What the task asks | Every line with "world" in it must be copied from the data.

Provided records |

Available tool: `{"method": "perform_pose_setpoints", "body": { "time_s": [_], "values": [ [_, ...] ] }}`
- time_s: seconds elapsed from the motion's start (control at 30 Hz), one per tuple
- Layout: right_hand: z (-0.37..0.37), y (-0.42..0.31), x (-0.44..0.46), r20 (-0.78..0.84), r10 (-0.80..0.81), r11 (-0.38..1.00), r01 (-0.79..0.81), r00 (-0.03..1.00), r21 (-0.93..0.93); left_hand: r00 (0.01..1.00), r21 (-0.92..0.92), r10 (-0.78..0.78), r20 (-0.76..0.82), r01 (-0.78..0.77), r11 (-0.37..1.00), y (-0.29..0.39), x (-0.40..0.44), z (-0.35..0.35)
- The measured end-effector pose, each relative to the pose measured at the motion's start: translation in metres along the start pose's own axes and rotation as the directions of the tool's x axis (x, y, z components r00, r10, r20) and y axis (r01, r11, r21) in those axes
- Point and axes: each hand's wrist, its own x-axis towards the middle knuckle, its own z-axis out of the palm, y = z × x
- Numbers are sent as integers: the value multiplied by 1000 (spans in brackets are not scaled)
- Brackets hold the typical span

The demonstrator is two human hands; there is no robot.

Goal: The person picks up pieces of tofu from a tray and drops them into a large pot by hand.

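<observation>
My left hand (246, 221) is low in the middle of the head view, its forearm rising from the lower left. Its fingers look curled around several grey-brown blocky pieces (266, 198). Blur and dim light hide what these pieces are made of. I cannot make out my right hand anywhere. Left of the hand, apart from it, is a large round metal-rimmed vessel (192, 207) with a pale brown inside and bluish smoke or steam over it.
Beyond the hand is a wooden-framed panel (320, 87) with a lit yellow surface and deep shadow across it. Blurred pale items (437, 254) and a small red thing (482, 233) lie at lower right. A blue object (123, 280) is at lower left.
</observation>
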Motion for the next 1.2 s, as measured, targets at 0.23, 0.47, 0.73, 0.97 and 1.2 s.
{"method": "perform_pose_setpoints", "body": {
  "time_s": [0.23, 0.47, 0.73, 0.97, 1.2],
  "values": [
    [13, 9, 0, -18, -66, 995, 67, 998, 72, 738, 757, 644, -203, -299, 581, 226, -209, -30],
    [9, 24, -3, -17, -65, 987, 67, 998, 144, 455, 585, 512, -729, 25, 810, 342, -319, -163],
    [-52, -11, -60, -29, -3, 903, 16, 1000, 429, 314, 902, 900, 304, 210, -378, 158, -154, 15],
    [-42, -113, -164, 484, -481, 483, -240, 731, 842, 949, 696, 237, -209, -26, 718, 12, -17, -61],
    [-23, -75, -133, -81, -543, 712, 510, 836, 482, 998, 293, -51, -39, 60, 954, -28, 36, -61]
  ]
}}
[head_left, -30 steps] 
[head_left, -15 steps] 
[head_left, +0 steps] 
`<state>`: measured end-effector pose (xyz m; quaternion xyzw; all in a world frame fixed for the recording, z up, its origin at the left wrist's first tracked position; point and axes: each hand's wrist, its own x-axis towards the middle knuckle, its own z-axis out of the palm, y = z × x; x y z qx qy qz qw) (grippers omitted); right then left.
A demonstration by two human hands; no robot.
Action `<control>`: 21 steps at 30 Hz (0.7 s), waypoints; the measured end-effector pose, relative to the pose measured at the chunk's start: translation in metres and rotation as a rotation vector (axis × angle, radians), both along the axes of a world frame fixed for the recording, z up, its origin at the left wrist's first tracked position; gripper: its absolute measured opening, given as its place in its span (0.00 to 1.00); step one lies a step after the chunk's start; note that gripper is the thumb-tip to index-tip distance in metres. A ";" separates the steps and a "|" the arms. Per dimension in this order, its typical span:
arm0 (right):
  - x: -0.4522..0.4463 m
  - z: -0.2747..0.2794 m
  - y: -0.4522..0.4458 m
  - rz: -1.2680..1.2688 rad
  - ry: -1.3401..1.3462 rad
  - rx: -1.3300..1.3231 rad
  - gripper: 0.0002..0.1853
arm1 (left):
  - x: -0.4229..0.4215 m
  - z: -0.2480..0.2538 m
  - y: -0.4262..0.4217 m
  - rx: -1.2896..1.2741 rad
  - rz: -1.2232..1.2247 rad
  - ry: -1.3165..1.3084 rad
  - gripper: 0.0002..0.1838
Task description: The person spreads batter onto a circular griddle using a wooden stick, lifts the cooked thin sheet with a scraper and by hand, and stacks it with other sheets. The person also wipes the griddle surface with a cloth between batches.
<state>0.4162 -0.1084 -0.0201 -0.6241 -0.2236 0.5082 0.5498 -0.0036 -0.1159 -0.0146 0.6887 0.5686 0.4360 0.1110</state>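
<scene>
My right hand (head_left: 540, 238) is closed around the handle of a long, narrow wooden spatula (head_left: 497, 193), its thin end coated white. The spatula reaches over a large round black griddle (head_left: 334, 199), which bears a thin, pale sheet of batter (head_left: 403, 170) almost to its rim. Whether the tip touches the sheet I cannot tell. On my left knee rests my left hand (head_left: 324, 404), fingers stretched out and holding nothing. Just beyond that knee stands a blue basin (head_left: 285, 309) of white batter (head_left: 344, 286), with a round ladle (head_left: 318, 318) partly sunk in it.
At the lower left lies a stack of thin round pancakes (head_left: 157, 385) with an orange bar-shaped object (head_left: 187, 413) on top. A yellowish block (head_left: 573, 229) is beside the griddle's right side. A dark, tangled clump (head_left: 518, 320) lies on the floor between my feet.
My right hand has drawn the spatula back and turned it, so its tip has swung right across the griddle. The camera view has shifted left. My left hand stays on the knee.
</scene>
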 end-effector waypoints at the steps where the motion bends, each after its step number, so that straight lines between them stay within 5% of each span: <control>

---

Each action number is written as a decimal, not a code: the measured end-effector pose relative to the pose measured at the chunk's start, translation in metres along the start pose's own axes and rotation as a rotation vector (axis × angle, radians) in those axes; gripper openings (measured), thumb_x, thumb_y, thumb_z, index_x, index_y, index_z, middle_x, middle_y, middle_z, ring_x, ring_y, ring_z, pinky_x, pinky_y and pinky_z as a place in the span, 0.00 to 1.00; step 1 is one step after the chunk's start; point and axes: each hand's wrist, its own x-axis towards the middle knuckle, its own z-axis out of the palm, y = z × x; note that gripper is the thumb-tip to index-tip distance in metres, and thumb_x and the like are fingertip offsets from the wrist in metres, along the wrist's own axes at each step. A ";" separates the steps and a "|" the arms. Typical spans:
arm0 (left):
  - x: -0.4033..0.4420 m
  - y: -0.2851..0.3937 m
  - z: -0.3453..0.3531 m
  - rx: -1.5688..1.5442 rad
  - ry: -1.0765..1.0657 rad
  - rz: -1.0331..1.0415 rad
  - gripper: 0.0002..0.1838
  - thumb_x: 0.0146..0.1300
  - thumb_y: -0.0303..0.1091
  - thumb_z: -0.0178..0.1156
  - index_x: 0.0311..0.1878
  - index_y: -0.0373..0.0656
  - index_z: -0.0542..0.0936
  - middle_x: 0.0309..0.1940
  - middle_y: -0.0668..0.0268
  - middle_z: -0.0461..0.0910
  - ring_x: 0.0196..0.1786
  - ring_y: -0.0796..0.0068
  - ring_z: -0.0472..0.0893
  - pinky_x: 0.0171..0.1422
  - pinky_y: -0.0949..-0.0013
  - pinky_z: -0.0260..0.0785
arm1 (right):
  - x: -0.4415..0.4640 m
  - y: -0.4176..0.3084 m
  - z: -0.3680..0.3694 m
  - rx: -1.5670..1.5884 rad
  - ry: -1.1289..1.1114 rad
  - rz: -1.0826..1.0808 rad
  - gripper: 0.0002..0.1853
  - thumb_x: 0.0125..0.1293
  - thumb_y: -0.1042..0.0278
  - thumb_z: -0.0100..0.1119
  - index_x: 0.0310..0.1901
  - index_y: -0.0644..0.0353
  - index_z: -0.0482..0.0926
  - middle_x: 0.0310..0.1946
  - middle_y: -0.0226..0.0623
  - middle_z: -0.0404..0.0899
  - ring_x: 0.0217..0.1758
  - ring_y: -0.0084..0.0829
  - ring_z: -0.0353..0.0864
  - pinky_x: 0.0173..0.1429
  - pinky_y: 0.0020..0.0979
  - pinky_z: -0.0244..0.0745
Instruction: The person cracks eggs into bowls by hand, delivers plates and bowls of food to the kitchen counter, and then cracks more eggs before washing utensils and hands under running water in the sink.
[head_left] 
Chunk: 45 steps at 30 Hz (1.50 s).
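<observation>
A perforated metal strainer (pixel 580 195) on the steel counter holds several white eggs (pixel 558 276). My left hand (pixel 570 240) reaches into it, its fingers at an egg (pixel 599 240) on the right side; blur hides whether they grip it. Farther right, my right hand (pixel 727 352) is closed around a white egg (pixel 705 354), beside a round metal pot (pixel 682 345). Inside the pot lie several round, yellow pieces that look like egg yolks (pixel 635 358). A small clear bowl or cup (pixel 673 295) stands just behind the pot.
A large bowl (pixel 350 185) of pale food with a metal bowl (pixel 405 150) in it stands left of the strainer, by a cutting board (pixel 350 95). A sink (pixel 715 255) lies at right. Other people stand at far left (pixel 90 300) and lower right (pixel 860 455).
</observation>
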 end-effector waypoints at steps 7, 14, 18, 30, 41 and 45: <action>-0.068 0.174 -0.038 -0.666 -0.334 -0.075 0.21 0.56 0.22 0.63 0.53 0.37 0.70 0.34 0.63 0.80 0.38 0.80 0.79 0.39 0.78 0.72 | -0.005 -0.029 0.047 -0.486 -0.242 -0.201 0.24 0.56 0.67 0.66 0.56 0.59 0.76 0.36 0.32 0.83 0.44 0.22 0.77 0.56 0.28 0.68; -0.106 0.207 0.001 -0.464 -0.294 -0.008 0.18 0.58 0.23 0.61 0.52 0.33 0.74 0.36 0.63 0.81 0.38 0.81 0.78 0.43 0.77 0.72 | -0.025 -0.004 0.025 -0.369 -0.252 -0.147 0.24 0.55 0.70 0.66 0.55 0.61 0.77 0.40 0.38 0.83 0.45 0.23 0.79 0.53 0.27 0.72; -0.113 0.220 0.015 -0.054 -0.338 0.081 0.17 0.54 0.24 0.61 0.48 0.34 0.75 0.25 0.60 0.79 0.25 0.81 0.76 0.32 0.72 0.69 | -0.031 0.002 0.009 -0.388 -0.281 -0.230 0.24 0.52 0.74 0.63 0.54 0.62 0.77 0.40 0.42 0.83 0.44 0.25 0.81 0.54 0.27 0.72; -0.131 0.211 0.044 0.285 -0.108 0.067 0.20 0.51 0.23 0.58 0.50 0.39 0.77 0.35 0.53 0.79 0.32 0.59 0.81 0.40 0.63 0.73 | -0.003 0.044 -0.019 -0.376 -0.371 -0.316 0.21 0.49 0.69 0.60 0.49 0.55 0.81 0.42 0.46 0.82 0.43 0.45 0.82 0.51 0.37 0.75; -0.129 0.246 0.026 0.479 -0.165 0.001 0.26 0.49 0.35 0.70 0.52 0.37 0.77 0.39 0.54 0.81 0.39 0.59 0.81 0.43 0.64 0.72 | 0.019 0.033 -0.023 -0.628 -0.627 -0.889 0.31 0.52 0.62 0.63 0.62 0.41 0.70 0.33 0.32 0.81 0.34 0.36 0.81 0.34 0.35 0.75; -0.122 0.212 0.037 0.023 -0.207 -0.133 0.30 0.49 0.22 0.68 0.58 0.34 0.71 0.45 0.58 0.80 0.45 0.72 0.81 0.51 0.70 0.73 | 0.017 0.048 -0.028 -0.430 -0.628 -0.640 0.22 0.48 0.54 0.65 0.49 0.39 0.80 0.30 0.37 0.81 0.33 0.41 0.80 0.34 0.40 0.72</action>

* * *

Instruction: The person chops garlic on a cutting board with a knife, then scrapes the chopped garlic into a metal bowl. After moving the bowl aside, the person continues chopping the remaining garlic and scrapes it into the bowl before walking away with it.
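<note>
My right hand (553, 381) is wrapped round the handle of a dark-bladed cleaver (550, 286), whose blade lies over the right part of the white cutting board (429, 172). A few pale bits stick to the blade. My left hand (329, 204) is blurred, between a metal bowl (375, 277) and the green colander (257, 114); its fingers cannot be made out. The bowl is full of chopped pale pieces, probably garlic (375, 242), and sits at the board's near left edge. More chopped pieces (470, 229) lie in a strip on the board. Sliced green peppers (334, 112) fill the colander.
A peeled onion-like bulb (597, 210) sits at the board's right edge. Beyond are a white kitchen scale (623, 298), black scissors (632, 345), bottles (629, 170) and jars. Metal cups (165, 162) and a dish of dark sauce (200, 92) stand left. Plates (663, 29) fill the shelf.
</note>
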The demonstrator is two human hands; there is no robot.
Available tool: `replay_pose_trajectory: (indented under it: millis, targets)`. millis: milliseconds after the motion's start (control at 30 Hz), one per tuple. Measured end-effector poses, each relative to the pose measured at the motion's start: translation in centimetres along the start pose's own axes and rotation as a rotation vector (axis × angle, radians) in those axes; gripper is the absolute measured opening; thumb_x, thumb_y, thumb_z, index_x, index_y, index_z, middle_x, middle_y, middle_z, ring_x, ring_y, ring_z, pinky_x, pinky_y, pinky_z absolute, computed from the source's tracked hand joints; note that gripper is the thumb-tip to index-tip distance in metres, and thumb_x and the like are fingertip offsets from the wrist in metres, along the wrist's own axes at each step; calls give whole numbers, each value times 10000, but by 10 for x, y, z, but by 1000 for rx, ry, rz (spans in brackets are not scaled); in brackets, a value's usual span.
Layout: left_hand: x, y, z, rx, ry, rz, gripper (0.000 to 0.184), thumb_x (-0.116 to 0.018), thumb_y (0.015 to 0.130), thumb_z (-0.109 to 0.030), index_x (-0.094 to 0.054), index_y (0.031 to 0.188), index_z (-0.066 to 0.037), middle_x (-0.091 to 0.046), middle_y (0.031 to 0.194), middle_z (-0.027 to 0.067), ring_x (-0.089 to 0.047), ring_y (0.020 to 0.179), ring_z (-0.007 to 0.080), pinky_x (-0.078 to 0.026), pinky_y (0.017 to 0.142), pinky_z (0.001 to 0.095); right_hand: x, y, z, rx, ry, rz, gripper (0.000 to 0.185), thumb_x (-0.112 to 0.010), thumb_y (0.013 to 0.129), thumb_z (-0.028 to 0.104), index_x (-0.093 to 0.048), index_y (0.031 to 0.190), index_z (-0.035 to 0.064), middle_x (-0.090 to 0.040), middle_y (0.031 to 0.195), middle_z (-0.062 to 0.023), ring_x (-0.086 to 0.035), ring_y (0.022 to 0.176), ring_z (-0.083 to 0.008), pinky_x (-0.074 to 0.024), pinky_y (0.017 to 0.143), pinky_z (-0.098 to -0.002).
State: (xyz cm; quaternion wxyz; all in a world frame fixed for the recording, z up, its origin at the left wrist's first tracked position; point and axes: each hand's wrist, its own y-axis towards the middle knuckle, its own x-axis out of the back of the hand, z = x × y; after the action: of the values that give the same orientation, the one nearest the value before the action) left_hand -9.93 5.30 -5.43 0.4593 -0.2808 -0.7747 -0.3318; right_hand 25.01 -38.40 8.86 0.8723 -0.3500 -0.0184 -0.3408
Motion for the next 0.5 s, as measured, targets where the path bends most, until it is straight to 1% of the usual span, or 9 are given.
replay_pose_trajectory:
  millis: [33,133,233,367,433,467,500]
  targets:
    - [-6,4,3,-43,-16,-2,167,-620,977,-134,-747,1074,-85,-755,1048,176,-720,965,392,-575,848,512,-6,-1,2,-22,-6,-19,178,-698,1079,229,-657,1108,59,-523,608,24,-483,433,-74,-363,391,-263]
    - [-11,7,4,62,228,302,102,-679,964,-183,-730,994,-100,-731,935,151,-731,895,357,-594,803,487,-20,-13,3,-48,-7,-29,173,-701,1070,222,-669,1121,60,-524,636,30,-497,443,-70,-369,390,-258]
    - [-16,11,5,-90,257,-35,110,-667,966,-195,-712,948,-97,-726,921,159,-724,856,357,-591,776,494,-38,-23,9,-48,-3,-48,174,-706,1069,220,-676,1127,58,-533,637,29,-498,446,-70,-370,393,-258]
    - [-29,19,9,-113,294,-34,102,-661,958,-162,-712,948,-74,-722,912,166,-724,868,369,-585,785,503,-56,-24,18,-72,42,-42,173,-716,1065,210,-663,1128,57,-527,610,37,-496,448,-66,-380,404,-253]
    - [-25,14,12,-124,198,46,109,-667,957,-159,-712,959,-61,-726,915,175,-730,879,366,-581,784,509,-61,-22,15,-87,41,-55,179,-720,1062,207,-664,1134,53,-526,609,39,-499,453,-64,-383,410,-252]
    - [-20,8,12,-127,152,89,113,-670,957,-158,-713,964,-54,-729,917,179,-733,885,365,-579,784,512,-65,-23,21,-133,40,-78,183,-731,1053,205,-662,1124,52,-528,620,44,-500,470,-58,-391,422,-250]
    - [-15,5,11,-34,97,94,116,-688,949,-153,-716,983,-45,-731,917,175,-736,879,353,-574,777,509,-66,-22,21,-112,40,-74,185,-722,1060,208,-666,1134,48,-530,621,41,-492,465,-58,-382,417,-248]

Solution |
`<state>`: measured end-effector pose (xyz m; quaternion xyzw; all in a world frame fixed for the recording, z up, its origin at the left wrist's first tracked position; point and axes: each hand's wrist, its own x-axis towards the middle knuckle, its own z-axis out of the palm, y = z × x; x y z qx qy qz qw) (grippers omitted); right then left.
Action `<control>`: 21 steps at 30 Hz (0.7 s), waypoints; the measured end-effector pose, relative to the pose measured at the chunk's start: translation in metres and rotation as a rotation vector (axis × angle, radians), both along the axes of a world frame fixed for the recording, z up, its origin at the left wrist's first tracked position; gripper: its absolute measured opening, given as its place in its span (0.00 to 1.00); step one lies a step after the chunk's start; note that gripper is the thumb-tip to index-tip distance in metres. A ";" separates the steps and a "|" the arms. Per dimension in this order, its typical span:
State: (xyz cm; quaternion wxyz; all in a world frame fixed for the recording, z up, its origin at the left wrist's first tracked position; point and axes: each hand's wrist, its own y-axis towards the middle knuckle, its own x-axis out of the back of the hand, z = x × y; after the action: of the values that give the same orientation, the one nearest the value before the action) left_hand -9.93 5.30 -5.43 0.4593 -0.2808 -0.7747 -0.3318; right_hand 25.01 -38.40 8.86 0.8723 -0.3500 -0.0184 -0.3408

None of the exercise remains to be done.